- _WORK TO COMPLETE_:
Search the material for the string "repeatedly", then show every line where it turns up.

◆ ◆ ◆

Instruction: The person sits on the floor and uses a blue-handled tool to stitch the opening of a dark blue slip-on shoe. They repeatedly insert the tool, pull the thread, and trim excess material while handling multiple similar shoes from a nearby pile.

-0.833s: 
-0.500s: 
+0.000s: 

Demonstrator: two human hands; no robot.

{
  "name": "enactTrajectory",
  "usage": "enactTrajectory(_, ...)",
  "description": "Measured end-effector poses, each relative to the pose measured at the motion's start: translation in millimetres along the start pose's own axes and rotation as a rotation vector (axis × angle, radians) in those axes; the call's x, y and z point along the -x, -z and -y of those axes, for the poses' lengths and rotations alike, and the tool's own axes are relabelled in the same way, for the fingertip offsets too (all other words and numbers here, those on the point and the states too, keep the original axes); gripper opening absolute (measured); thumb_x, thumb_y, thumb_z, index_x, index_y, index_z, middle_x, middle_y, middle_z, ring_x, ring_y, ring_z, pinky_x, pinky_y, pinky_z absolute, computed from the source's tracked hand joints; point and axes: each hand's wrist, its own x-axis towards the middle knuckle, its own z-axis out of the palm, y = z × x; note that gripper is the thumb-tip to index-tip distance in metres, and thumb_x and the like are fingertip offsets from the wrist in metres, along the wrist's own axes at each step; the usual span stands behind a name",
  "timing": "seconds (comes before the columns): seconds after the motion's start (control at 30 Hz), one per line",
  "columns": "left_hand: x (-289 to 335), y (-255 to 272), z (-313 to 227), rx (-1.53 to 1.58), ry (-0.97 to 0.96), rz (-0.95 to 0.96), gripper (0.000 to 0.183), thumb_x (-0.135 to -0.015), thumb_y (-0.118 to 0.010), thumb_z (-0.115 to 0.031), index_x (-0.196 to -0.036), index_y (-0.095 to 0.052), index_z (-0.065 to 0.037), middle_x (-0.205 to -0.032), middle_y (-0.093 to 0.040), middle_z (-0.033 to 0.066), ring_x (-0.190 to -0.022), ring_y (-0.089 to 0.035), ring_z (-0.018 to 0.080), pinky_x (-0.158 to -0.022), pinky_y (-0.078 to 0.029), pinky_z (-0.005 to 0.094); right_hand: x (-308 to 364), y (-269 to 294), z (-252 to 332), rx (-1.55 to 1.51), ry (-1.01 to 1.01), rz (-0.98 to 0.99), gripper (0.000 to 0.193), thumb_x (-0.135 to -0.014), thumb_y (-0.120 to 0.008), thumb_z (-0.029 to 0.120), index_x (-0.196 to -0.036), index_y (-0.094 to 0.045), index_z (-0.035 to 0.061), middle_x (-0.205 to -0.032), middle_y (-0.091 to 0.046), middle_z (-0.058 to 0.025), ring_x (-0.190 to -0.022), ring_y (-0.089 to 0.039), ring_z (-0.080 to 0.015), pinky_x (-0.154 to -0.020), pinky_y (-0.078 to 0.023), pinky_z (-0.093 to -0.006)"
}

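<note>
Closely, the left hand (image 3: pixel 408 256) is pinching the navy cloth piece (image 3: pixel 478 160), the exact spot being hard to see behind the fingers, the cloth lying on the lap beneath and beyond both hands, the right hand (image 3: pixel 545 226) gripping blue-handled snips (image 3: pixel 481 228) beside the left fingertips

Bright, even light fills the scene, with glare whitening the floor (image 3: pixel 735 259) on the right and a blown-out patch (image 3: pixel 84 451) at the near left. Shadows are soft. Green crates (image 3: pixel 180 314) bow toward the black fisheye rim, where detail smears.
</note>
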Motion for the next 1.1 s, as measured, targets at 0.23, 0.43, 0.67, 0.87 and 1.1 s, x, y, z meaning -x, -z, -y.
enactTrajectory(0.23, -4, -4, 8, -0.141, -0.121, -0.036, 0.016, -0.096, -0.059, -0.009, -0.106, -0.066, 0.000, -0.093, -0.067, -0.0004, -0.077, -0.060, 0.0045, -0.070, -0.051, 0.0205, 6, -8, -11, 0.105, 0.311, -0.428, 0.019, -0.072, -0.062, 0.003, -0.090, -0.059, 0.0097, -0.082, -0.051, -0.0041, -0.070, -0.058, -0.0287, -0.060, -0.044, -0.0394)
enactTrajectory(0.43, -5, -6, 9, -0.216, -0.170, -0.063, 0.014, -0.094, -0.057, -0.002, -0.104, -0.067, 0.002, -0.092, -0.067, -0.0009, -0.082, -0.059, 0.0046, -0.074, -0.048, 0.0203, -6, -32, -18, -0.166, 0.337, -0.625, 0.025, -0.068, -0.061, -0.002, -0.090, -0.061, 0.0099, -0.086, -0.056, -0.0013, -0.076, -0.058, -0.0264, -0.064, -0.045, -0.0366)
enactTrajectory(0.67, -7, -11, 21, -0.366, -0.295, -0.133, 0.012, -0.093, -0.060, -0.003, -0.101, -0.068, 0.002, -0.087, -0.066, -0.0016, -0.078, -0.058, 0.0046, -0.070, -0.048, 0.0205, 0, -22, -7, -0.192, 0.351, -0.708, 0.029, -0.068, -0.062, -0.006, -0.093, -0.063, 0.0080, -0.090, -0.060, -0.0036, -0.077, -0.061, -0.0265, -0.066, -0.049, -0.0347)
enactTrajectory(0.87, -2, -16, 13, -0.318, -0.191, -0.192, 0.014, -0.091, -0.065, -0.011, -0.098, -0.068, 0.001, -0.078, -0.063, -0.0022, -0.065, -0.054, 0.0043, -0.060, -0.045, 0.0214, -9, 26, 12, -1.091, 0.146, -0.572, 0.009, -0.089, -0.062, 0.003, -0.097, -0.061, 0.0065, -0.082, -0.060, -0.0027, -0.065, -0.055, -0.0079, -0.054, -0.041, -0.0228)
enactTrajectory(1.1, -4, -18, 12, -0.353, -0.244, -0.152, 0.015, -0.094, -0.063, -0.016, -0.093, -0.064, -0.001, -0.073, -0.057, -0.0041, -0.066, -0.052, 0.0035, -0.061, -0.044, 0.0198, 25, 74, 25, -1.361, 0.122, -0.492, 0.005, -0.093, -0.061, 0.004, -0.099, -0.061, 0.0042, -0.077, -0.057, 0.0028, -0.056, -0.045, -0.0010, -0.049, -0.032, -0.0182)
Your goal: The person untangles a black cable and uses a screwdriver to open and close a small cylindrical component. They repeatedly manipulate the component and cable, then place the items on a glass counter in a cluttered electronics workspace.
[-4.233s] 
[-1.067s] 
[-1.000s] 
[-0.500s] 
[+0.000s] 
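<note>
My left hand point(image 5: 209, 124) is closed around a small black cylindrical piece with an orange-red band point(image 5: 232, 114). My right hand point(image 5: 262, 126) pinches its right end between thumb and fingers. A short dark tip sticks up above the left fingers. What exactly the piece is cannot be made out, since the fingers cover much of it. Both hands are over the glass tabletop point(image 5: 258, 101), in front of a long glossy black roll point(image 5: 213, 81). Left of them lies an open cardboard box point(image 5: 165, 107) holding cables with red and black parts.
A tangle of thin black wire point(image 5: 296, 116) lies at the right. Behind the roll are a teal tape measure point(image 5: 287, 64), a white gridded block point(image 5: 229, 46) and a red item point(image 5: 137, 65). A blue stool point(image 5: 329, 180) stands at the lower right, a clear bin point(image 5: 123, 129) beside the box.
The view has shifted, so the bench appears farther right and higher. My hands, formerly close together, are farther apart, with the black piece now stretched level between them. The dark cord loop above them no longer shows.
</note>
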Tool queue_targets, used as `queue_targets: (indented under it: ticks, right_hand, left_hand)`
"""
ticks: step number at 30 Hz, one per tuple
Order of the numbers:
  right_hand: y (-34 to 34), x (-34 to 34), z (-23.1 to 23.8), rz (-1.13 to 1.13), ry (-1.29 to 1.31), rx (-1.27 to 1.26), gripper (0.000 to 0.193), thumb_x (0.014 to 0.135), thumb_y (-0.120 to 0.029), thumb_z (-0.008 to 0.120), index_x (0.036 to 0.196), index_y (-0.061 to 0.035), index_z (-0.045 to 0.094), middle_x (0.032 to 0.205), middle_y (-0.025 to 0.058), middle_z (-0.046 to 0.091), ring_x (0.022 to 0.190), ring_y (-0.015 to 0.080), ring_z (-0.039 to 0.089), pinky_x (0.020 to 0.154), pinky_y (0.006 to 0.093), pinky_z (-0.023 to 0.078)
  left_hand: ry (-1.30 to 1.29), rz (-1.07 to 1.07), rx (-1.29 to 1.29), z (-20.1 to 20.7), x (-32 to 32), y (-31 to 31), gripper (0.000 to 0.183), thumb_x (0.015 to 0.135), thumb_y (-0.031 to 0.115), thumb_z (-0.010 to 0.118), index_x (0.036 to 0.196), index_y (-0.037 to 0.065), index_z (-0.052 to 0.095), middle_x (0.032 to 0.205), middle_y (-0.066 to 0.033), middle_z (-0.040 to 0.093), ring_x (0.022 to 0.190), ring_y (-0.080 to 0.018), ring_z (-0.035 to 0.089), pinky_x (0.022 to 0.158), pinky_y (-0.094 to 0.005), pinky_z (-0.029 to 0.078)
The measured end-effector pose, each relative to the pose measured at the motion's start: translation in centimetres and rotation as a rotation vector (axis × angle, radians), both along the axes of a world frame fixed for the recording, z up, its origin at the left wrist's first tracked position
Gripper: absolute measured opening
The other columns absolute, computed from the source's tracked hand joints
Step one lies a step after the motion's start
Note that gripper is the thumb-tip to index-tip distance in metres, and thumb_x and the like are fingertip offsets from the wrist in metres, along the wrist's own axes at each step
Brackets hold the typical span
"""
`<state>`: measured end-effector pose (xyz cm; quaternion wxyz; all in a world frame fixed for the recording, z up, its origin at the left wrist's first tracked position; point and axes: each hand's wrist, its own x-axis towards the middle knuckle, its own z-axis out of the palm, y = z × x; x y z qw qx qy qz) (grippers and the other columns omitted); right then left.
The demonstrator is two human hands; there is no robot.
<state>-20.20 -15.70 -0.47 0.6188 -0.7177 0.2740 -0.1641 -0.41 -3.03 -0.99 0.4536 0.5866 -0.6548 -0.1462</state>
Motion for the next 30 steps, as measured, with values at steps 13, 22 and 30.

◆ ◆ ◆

- _RESULT FOR THIS EXERCISE_:
Instruction: The person sits on the floor and uses a blue-handled tool to stitch the opening of a dark blue slip-on shoe. They repeatedly insert the tool, pull the thread, and trim excess material while handling multiple similar shoes from a nearby pile.
Your goal: The person untangles a black cable and uses a screwdriver to open and close a small cylindrical component. They repeatedly manipulate the component and cable, then place the items on a glass counter in a cluttered electronics workspace.

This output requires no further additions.